Next U.S. President will Face a ‘Major Cyber-Crisis’ in 2017

Whichever presidential candidate moves into the White House in January can expect to face a “major cyber-crisis” within 100 days as enterprises across the country struggle to “defend against escalating, dynamic security and privacy risk,” warns a new report from Forrester Research Inc.

That was one of several cyber-security predictions the research firm has made in its latest report, “2017 Predictions: Dynamics That Will Shape The Future In The Age Of The Customer.” In the report, Forrester says that incidents of denial of service attacks, ransomware, targeted espionage and privacy breaches will escalate dramatically in the next year, and warns that the effects of those events will be “significant.”

Forrester says in its report that we can expect to witness a number of dramatic events related to cyber-attacks in 2017, and makes the bold prediction that at least one Fortune 1000 company will fail due to a cyber-breach. Forrester also predicts that healthcare breaches will become as common as retail breaches in the next year, and says that at least 500,000 Internet of Things devices will become compromised in the same time frame.

This escalation of cyber-threats will have extremely negative consequences for people’s privacy too, Forrester says. Because of the growing risk, U.S. government agencies will likely push to expand their surveillance technologies, leading to legal and ethical conflicts between them and law-abiding citizens who are growing increasingly wary of living in a “Big Brother” state.

What’s worrying is that a couple of Forrester’s predictions have almost come true already this year. A recent report from the Identity Theft Resource Center shows that the medical and healthcare sector suffered 293 data breaches this year, resulting in the exposure of more than 14 million private records. Meanwhile the business sector has been hit by 354 data breaches this year, exposing some 2.5 million records, according to the same report.

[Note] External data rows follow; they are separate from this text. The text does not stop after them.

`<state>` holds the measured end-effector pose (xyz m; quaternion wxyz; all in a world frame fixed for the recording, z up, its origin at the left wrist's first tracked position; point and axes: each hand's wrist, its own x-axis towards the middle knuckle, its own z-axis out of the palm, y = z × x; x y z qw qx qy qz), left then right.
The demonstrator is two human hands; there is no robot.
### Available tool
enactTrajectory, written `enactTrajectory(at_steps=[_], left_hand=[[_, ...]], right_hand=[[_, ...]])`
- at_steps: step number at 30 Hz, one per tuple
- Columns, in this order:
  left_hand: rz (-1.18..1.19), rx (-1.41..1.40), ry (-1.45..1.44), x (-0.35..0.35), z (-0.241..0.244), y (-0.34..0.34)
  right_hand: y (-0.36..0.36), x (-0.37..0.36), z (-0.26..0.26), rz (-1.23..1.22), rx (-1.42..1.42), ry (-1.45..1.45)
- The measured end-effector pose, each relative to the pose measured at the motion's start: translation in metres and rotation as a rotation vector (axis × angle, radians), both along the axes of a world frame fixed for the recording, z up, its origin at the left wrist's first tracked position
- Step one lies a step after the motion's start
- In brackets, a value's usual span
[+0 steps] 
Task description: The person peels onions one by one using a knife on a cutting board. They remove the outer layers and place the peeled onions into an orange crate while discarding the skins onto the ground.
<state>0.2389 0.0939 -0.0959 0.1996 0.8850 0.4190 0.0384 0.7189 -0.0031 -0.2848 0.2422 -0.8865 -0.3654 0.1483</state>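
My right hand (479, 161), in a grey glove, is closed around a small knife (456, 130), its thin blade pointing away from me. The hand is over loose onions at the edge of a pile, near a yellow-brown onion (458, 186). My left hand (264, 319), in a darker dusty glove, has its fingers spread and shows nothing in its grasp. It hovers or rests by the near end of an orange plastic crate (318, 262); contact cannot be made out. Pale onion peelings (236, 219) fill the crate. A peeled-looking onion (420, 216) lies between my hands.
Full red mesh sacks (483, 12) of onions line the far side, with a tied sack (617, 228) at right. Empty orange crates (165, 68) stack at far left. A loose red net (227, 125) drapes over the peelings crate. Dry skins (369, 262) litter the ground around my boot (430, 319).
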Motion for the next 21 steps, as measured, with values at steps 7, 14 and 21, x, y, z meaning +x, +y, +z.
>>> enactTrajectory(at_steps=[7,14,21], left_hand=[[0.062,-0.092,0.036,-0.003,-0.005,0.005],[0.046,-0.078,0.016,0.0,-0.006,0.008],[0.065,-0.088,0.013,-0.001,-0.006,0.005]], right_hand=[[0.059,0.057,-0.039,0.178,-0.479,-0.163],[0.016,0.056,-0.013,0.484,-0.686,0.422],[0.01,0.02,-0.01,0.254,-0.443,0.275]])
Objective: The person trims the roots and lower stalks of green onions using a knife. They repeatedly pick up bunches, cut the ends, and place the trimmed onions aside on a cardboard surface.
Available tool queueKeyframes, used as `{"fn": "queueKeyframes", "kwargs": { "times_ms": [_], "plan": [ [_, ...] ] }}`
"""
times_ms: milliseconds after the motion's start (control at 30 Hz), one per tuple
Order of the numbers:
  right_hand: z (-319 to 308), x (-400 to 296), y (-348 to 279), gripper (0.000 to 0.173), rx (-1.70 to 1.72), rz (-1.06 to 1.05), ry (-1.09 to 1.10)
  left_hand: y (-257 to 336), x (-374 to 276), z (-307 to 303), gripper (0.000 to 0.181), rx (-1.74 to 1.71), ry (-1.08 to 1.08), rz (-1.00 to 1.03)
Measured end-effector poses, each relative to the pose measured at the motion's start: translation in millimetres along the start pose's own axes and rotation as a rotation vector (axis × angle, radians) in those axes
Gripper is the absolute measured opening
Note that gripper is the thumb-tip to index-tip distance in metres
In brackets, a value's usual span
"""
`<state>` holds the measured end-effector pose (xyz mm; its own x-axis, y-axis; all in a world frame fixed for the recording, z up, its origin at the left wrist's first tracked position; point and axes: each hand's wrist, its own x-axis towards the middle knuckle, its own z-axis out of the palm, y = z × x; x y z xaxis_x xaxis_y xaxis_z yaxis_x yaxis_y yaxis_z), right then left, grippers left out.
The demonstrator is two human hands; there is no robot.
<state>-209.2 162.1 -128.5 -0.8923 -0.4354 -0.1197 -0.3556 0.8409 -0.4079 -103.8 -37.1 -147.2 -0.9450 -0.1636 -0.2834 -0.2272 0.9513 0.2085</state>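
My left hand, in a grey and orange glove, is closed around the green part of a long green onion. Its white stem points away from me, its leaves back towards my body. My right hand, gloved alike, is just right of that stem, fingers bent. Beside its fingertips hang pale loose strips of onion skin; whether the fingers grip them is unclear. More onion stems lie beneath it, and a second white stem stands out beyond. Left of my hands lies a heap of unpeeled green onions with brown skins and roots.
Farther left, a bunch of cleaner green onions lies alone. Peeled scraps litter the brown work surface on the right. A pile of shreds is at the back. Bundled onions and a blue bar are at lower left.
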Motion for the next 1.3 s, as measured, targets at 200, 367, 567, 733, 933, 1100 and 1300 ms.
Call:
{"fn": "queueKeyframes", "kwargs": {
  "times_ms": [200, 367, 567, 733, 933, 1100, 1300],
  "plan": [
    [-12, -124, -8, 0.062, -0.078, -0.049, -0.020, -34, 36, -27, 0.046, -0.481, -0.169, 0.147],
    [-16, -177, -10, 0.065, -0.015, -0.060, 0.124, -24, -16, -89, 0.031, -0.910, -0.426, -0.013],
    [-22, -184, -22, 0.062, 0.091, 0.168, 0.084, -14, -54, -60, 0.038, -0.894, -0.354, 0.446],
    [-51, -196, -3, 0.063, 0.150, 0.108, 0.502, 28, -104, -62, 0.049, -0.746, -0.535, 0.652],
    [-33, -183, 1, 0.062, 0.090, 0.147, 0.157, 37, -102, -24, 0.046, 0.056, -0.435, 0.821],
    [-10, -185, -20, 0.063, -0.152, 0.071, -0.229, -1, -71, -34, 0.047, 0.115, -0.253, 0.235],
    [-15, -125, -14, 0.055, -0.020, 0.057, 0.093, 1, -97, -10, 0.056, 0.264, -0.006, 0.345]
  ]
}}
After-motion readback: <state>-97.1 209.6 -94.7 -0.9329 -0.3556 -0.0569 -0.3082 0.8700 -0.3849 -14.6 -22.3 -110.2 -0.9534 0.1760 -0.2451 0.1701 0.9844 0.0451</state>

Elsewhere, a Distributed Denial of Service attack aimed at Dyn Domain Name Service servers in the middle of last month is believed to have been carried out by an IoT botnet of at least 100,000 endpoints, researchers at Arbor Networks have claimed. They say the “Mirai botnet” could have been much larger than this estimate. In fact, the Internet of Things could very well prove to be the number one cyber-security menace in 2017 for organizations that aren’t proactive enough to defend against the threat, Forrester said.
“IoT also represents a two-pronged threat in 2017 — potentially exposing businesses to security breaches and IoT devices themselves being turned into DDoS weapons,” the report reads.

Forrester’s predictions that the next president will face a major cyber-crisis, and that a Fortune 1000 company will fail, may not be so far-fetched either. A mini-crisis has already been brewing over allegations that Russian hackers attacked the Democratic National Committee and other targets in an effort to manipulate the U.S. elections. And the recent hack of the SWIFT payments system that led to an incredible $81 million fraudulent transfer from Bangladesh Bank highlights just how damaging such incidents can be.